Ide, who spoke on the phone from Chicago, where she was attending an Obama Foundation event, said she will continue to be involved in the Obama project’s development.
Asked whether it would detract from her work in Hawaii, she said it will not. In fact, she said, the two projects will have “strong synergy and will be fueled by each other,” with both seeking to inspire people to fully understand their natural and cultural environment and with no shortage of issues to focus on.
Hawaii ties
Ide said that while her parents and grandparents were born and raised on Oahu and Hawaii island, she was born in California and raised in the Bay Area, earning a degree in architecture from UC Berkeley. Ide said her mother was a teacher, and she would spend three months out of every year in Hawaii in her youth.
Ide currently lives in Manhattan near the New York offices of Ralph Appelbaum Associates.
Bishop Museum Board President Anton Krucky said he’s excited to land a leader with Ide’s credentials. He described her as creative, engaging and a nice person. Her connections in the museum community will benefit Bishop Museum greatly, he said, as will her experience away from the islands.
“We share Melanie’s vision for a thriving and relevant Bishop Museum for Hawaii’s next generation and look forward to great things with her leadership,” Krucky said.

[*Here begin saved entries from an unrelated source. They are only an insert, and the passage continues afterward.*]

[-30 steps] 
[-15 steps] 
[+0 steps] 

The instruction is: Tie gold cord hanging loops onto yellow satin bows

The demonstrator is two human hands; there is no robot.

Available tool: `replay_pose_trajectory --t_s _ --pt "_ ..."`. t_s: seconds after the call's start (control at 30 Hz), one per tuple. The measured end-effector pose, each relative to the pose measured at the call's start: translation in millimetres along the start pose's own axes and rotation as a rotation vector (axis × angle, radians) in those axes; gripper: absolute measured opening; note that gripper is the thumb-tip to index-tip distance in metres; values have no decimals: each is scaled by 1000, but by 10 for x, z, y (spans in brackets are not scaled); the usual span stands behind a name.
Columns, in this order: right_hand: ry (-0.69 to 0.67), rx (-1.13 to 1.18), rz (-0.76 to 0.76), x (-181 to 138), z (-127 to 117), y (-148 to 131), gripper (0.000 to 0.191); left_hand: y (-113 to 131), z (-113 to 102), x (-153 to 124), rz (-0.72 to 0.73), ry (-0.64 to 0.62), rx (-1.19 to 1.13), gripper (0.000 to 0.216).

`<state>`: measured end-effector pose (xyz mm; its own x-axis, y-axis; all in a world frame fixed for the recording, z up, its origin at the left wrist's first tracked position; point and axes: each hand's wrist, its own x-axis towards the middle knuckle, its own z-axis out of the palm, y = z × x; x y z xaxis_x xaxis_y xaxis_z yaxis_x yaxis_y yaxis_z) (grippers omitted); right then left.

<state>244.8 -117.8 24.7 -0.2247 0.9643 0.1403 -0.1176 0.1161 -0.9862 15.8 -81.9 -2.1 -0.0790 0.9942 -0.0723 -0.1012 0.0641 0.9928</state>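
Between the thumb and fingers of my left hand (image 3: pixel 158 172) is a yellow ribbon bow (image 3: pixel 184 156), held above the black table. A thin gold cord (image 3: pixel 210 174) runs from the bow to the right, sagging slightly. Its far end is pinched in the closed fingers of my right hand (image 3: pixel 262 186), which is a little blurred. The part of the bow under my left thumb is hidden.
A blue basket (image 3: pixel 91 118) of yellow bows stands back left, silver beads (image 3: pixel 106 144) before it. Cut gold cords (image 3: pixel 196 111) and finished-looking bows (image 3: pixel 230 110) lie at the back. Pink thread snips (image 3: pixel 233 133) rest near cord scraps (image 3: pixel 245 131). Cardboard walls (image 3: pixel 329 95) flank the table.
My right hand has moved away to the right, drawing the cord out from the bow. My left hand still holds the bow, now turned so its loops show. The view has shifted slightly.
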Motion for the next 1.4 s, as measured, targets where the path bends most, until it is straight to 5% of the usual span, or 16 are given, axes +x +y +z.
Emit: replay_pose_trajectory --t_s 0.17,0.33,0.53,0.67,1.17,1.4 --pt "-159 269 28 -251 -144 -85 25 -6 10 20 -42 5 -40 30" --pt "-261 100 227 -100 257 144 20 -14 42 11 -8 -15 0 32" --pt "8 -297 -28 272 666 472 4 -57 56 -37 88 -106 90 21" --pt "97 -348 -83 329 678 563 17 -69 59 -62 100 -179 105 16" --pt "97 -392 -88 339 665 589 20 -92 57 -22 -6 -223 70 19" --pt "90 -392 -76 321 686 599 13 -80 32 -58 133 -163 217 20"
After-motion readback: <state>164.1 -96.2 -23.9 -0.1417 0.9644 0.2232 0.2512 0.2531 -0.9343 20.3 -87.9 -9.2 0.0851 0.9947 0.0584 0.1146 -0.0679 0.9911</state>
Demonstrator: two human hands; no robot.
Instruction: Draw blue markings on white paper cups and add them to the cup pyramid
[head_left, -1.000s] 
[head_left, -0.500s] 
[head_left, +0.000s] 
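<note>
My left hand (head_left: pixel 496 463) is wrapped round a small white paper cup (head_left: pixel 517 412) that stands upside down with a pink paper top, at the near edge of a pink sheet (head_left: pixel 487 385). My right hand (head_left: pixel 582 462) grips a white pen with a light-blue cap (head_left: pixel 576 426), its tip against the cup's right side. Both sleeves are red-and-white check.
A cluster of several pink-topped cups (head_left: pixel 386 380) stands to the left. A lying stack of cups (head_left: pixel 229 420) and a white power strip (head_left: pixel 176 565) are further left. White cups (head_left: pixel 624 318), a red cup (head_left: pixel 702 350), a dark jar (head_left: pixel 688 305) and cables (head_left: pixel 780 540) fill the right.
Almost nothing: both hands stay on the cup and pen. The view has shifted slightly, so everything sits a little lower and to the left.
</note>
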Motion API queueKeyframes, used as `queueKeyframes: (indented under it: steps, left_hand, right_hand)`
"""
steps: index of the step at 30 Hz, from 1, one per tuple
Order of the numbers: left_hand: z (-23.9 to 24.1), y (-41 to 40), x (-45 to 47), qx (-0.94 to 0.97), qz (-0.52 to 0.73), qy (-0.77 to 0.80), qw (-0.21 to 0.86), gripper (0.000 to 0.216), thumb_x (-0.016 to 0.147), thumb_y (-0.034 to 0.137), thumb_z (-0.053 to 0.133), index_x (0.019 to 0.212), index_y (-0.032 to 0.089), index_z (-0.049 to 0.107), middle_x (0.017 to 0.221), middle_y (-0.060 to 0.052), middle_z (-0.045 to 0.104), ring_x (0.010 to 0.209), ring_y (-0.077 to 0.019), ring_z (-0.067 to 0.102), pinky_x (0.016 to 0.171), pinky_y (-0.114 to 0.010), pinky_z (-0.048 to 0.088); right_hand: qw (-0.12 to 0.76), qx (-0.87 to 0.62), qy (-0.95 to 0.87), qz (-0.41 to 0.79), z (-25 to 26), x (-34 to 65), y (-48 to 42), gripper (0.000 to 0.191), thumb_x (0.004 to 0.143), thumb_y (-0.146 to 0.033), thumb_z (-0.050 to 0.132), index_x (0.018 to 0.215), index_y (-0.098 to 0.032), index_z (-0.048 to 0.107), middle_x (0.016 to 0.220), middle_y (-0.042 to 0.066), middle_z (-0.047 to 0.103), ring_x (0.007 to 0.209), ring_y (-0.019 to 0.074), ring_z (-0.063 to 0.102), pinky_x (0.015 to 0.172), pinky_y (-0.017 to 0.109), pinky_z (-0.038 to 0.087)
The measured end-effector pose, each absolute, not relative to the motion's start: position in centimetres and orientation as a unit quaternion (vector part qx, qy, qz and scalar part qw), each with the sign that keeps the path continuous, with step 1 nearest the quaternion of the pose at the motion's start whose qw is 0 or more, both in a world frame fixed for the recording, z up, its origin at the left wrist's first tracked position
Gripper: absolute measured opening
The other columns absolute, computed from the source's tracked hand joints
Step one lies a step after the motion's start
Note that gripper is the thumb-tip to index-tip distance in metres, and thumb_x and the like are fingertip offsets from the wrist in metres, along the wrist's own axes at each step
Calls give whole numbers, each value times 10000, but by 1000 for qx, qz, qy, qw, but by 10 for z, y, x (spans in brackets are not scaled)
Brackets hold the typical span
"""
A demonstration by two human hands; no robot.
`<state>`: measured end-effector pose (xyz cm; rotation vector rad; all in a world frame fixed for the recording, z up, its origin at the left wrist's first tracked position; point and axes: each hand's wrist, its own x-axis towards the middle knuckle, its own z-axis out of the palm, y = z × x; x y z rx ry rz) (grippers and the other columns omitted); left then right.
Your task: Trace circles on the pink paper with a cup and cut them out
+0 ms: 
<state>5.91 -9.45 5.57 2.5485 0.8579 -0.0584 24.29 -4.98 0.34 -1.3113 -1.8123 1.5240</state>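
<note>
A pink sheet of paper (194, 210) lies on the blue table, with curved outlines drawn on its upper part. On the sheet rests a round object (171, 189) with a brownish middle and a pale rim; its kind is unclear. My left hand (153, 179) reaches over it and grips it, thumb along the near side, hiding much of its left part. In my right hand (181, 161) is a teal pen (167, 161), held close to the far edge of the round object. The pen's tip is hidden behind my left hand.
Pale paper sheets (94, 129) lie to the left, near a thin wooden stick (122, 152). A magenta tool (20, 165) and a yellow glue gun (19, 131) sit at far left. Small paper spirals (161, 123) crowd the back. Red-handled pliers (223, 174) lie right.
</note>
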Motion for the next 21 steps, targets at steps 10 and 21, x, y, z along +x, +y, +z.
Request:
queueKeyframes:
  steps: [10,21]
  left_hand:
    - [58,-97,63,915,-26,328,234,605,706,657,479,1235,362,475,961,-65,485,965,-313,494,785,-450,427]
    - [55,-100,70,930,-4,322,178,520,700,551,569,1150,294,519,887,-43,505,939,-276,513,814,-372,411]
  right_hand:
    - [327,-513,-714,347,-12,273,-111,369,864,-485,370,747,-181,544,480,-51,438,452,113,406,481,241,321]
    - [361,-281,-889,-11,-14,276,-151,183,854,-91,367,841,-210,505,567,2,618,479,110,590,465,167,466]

Krucky praised Farm for helping to improve the museum’s financial health, strengthening partnerships and restoring community confidence.
Loss of funding
The museum slumped following the 2008 economic downturn and under diminishing federal funding. The end of federal earmark spending, tied largely to the late U.S. Sen. Daniel Inouye, reportedly resulted in the loss of a third of the museum’s income, about $3 million a year.
Financial struggles prompted the creation of a strategic plan that aimed to cut costs while seeking to raise the museum’s profile. But Krucky said the plan was scaled down following the instability that resulted after Collis’ April 2016 resignation.
Even so, he said, things are looking up: Membership is on the rise, the planetarium has been updated and there’s a new gift shop. The 2017 fiscal year ended with a $700,000 surplus.
Ide said her vision includes nurturing the museum’s vast pool of knowledge, including its research, collections and scientific and cultural expertise.
“Everything in the museum grows out of that knowledge,” she said.
There’s lots of work to be done, she said, including more care and upkeep of the collections, research, buildings, archives and the entire campus.
Ide said the museum’s reputation shines brighter outside of Hawaii than in.
“It’s not a luxury, but a necessity to have such a specialized institution in the Pacific,” she said.